| PROMPT |
All that should come back is the lines of the data below from the one containing "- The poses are" to the one containing "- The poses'", inclusive, exactly as they stand.
--- START ---
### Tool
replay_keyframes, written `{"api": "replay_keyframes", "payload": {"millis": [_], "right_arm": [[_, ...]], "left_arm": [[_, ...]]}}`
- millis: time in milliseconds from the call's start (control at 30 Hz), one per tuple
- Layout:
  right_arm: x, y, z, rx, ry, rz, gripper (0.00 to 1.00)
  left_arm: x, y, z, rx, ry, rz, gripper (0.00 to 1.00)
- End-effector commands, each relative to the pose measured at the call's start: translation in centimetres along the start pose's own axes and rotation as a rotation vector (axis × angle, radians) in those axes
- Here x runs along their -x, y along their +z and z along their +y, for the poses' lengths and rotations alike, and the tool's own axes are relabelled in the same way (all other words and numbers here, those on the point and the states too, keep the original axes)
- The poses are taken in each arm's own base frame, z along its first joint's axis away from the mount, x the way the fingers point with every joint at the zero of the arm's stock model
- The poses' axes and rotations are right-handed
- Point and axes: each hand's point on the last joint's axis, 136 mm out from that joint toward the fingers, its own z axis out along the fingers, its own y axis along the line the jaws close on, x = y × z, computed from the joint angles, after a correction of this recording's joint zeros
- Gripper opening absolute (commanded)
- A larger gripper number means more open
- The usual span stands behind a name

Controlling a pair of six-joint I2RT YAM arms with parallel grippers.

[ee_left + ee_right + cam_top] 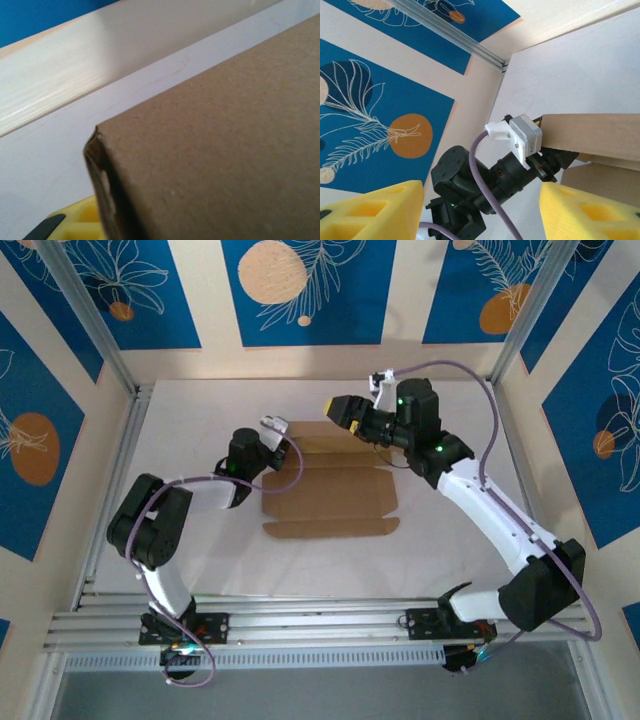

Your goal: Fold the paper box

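Matt brown cardboard on the paper box (pixel 330 490), uncoated, fine fibrous grain. Its corner just above the left gripper's pad (pixel 80 225) is crushed, raw edge exposed. That pad is matt yellow with a dark strip. Matt yellow too on the right gripper's pads (pixel 370 212), moulded, faintly grainy; plastic or foam, cannot tell. Beyond the right jaws: black wrist casing (pixel 465 195) with slight sheen, smooth white plastic camera housing (pixel 520 137), purple cable (pixel 487 185) in a smooth semi-gloss sheath. Table (pixel 200 550): white, smooth, matt. Frame rails (pixel 320 625): ribbed bare aluminium, satin.
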Motion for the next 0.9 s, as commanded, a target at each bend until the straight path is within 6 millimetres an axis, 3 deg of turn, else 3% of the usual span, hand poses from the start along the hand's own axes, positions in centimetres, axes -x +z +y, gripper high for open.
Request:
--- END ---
| SOLVED PROBLEM |
- The poses are taken in each arm's own base frame, z along its first joint's axis away from the mount, x the way the fingers point with every joint at the zero of the arm's stock model
- The poses' axes and rotations are right-handed

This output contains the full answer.